Please transcribe the entries below without changing a single character.
-- DATASET follows --
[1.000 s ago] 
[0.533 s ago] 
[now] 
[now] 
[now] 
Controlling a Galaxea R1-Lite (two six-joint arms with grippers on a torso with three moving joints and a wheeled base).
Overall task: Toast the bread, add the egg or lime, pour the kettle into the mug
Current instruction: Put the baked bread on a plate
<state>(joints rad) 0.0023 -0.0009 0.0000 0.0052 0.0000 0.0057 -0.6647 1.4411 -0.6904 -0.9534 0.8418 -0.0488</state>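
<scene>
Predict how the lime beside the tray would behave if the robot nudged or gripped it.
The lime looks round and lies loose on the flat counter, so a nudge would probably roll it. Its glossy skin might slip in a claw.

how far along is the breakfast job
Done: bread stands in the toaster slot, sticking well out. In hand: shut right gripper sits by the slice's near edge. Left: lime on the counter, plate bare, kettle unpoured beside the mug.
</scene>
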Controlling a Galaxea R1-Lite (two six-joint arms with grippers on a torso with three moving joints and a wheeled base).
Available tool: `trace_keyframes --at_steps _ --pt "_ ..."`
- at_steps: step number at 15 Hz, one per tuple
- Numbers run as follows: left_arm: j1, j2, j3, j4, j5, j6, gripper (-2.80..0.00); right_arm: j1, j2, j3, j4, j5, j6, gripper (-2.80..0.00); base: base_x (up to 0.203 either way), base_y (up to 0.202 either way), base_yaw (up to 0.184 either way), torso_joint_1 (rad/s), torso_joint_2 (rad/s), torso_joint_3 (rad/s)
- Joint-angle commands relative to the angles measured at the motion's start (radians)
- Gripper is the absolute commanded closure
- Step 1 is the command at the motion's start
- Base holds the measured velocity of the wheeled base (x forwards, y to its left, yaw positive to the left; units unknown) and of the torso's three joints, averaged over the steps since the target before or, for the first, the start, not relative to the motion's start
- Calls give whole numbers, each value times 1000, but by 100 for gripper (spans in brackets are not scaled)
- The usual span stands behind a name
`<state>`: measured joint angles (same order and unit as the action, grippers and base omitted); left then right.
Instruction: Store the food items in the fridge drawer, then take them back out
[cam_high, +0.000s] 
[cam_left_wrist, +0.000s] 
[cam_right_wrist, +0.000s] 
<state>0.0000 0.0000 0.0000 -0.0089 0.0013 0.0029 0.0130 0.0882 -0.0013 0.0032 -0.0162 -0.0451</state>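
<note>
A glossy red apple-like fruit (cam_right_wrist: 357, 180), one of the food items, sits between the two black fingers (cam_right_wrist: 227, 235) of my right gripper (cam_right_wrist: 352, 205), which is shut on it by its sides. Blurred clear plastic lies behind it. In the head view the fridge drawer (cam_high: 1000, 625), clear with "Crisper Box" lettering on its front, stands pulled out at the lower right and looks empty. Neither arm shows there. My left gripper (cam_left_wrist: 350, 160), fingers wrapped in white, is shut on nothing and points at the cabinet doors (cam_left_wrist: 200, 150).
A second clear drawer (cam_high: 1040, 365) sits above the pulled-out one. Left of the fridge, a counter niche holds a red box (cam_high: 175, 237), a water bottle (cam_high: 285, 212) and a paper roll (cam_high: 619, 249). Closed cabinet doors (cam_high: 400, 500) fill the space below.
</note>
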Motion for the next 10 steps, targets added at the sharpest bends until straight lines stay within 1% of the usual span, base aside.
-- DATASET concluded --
ANSWER SECTION.
[1.000 s ago] 
[0.533 s ago] 
[now] 
[now] 
[now] 
Controlling a Galaxea R1-Lite (two six-joint arms with grippers on a torso with three moving joints and a wheeled base).
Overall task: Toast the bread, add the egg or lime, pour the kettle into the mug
Current instruction: Put the baked bread on a plate
<state>(joints rad) 0.0023 -0.0009 0.0000 0.0052 0.0000 0.0057 -0.6647 1.4411 -0.6904 -0.9534 0.8418 -0.0488</state>
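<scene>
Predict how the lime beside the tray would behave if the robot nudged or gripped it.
The lime looks round and lies loose on the flat counter, so a nudge would probably roll it. Its glossy skin might slip in a claw.

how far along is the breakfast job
Done: bread stands in the toaster slot, sticking well out. In hand: shut right gripper sits by the slice's near edge. Left: lime on the counter, plate bare, kettle unpoured beside the mug.
</scene>
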Controlling a Galaxea R1-Lite (two six-joint arms with grippers on a torso with three moving joints and a wheeled base).
Available tool: `trace_keyframes --at_steps _ --pt "_ ..."`
- at_steps: step number at 15 Hz, one per tuple
- Numbers run as follows: left_arm: j1, j2, j3, j4, j5, j6, gripper (-2.80..0.00); right_arm: j1, j2, j3, j4, j5, j6, gripper (-2.80..0.00); base: base_x (up to 0.203 either way), base_y (up to 0.202 either way), base_yaw (up to 0.184 either way), torso_joint_1 (rad/s), torso_joint_2 (rad/s), torso_joint_3 (rad/s)
- Joint-angle commands relative to the angles measured at the motion's start (radians)
- Gripper is the absolute commanded closure
- Step 1 is the command at the motion's start
- Base holds the measured velocity of the wheeled base (x forwards, y to its left, yaw positive to the left; units unknown) and of the torso's three joints, averaged over the steps since the target before or, for the first, the start, not relative to the motion's start
- Calls give whole numbers, each value times 1000, but by 100 for gripper (spans in brackets are not scaled)
- The usual span stands behind a name
`<state>`: measured joint angles (same order and unit as the action, grippers and base omitted); left then right.
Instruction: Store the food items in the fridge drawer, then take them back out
[cam_high, +0.000s] 
[cam_left_wrist, +0.000s] 
[cam_right_wrist, +0.000s] 
<state>0.0000 0.0000 0.0000 -0.0089 0.0013 0.0029 0.0130 0.0882 -0.0013 0.0032 -0.0162 -0.0451</state>
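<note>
A glossy red apple-like fruit (cam_right_wrist: 357, 180), one of the food items, sits between the two black fingers (cam_right_wrist: 227, 235) of my right gripper (cam_right_wrist: 352, 205), which is shut on it by its sides. Blurred clear plastic lies behind it. In the head view the fridge drawer (cam_high: 1000, 625), clear with "Crisper Box" lettering on its front, stands pulled out at the lower right and looks empty. Neither arm shows there. My left gripper (cam_left_wrist: 350, 160), fingers wrapped in white, is shut on nothing and points at the cabinet doors (cam_left_wrist: 200, 150).
A second clear drawer (cam_high: 1040, 365) sits above the pulled-out one. Left of the fridge, a counter niche holds a red box (cam_high: 175, 237), a water bottle (cam_high: 285, 212) and a paper roll (cam_high: 619, 249). Closed cabinet doors (cam_high: 400, 500) fill the space below.
</note>
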Motion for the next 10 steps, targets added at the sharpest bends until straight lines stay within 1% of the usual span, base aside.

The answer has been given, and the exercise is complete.